Assess your muscle mass relative to height and body fat. FFMI is a superior metric to BMI for trained individuals, estimating lean mass independent of fat. Used by sports scientists, bodybuilders, and clinicians to evaluate body composition and anabolic potential.
The Fat-Free Mass Index (FFMI) was introduced by Kouri et al. (1995) to estimate lean muscle mass relative to height, independent of adipose tissue. Unlike BMI, which penalizes muscular individuals as “overweight”, FFMI separates fat mass from fat-free mass (muscle, bone, organs). It is widely adopted in sports medicine, anti-doping research, and physique assessment.
FFMI = Lean Body Mass (kg) / Height (m)²
Lean Mass = Weight × (1 – BodyFat% / 100)
Adjusted FFMI = FFMI + 6.1 × (1.8 – Height_m)
The adjustment accounts for height dependency: shorter individuals naturally have higher FFMI; the formula normalizes to a 1.8m reference.
In a landmark study, Kouri et al. (1995) found that natural bodybuilders had FFMI values below 25 (most under 22), while a majority of steroid users exceeded 25. Subsequent research (van der Ploeg et al., 2001) confirmed that an FFMI > 25 in males is highly suggestive of anabolic steroid use. For females, the natural ceiling is lower (~20). FFMI also correlates with muscular strength, bone mineral density, and metabolic health.
A 2018 systematic review in Sports Medicine reaffirmed FFMI as a reliable surrogate for lean mass when direct methods (DEXA, MRI) are unavailable. The adjusted FFMI reduces height bias and improves cross-sectional comparisons. Moreover, a low FFMI (<16 in men, <14 in women) is associated with sarcopenia, frailty, and increased mortality risk in clinical populations. For athletic monitoring, FFMI changes track muscle gain more accurately than body weight alone.
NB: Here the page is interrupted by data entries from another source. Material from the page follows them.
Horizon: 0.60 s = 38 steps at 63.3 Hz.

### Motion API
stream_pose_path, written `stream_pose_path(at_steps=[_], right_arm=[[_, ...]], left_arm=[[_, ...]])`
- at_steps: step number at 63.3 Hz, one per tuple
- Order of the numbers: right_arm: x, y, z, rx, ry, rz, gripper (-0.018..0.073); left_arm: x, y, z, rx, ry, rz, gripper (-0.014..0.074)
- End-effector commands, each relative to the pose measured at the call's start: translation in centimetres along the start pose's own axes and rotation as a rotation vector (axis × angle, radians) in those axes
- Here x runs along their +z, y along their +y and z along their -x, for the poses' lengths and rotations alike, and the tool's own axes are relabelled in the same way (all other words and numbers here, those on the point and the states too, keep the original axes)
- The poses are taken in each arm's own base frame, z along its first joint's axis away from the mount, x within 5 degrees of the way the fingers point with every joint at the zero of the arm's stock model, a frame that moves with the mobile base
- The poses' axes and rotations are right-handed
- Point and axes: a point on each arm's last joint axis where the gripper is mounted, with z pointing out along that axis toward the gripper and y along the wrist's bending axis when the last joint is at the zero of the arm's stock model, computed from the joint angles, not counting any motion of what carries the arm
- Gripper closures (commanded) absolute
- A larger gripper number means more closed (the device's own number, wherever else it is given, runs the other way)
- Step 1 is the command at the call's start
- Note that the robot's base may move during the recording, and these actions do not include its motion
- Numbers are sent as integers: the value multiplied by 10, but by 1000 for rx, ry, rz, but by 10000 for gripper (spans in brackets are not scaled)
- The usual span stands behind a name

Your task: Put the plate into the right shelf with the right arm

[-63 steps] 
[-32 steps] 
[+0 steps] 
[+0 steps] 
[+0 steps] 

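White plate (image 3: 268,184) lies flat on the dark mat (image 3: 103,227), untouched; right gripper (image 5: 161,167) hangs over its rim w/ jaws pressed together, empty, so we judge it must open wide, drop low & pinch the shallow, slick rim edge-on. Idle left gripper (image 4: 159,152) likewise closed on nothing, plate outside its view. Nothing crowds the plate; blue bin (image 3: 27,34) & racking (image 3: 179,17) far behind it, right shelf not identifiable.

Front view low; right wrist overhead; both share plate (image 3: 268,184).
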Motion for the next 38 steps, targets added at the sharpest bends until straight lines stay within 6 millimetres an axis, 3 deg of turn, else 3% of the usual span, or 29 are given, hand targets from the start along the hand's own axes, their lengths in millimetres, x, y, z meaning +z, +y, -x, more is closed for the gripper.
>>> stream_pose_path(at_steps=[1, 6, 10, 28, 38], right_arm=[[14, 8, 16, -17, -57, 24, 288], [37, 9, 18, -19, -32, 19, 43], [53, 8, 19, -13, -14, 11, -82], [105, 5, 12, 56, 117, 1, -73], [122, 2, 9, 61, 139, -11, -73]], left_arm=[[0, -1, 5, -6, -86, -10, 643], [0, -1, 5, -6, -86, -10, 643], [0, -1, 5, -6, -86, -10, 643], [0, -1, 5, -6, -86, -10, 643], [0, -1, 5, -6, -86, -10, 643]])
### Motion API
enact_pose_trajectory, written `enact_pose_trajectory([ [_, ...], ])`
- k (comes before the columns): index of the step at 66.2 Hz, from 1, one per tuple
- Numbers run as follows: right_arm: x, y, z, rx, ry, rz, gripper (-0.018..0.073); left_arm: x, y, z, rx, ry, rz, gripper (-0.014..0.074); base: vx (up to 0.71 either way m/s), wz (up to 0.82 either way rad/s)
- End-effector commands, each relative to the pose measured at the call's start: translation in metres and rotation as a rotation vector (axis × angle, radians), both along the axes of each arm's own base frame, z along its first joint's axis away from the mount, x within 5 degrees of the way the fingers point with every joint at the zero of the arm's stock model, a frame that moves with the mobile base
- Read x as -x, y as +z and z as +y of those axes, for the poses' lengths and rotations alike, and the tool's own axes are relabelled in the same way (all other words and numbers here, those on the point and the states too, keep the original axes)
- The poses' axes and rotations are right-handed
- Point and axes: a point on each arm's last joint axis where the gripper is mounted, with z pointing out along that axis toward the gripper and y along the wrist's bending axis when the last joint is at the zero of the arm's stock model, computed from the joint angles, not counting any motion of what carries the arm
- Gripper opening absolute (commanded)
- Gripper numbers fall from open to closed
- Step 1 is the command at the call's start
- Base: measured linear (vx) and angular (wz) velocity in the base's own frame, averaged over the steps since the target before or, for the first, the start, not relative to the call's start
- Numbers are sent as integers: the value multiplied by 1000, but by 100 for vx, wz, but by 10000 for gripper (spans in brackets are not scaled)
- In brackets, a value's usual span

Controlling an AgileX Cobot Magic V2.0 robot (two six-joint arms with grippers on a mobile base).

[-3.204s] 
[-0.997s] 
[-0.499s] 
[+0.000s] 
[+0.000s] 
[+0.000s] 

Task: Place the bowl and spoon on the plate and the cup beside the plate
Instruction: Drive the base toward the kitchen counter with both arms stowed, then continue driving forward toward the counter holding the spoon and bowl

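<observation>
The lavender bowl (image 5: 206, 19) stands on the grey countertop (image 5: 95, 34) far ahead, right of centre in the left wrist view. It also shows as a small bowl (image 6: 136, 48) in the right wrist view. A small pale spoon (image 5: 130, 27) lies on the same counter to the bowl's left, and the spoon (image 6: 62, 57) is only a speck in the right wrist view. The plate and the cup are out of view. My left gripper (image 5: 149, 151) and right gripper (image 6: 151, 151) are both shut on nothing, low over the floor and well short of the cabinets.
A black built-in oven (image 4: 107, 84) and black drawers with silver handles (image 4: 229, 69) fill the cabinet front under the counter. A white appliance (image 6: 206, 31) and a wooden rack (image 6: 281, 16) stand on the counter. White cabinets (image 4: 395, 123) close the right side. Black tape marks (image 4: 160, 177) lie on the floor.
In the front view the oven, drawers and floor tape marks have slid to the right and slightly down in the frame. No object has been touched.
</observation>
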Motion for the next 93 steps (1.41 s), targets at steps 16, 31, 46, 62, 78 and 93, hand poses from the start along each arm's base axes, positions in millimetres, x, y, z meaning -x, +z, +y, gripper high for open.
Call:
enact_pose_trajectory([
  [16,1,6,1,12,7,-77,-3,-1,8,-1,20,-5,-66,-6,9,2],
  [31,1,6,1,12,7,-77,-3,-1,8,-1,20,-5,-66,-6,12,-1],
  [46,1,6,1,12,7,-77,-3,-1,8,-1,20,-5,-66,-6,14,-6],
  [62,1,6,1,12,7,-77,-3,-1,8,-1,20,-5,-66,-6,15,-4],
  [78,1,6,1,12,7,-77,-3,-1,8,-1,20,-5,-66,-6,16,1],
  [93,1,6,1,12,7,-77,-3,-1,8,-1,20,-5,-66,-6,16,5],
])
| Category (Male) | FFMI (unadjusted) | Adjusted FFMI (1.8m ref) | Implication |
|---|---|---|---|
| Below average / low muscle mass | < 17 | < 17 | Possible underweight or sarcopenia |
| Average healthy male | 17 – 19 | 17 – 19 | Normal range, average physique |
| Trained / athletic | 19 – 21 | 19 – 21 | Regular resistance training |
| Elite natural bodybuilder | 21 – 23 | 21 – 23 | Genetic potential near natural limit |
| Suspicious of enhancement | > 23 | > 24 (male) | Indicative of anabolic use (research-backed) |
For females, subtract approximately 3–4 points from male cutoffs (natural elite ~19-20).
A 28-year old male athlete: 178 cm, 86 kg, 10% body fat → Lean mass = 77.4 kg, FFMI = 24.4. According to Kouri's data, this approaches the upper natural limit (~25). Most tested natural professionals score below 24. This calculator helps athletes set realistic drug-free muscle goals and detect potential health risks associated with excessive lean mass (cardiovascular strain).
The correction factor 6.1 was derived from a regression analysis of 239 healthy males (Kouri et al., 1995). The formula FFMI_adj = FFMI + 6.1 × (1.8 – Ht_m) yields a height‑standardized index. Without adjustment, a 170 cm and 190 cm individual with identical lean mass would have FFMI differing by ~2.5 units, obscuring true muscularity. The adjusted FFMI is the recommended metric for scientific communication and anti‑doping screening (see PIED research).
Due to hormonal and anatomical differences, women naturally have lower FFMI. Based on reference data from the National Health and Nutrition Examination Survey (NHANES), the 90th percentile for young active females is approximately 18.5. Elite female athletes (soccer, track, physique) rarely exceed 20 FFMI without pharmacological intervention. The calculator applies female thresholds: <14 (low), 14–16 (average), 16–18 (trained), 18–20 (elite natural), >20 (exceptional). Always interpret in context of sport and individual genetics.
Since FFMI scales inversely with height (shorter people have higher FFMI for the same lean mass), the adjusted FFMI uses a linear correction: FFMI_adjusted = FFMI + 6.1 × (1.8 – Ht_m). This normalizes all individuals to a height of 1.8 meters, enabling fair comparisons between athletes of different statures. The correction coefficient (6.1) was derived from regression analysis of healthy populations.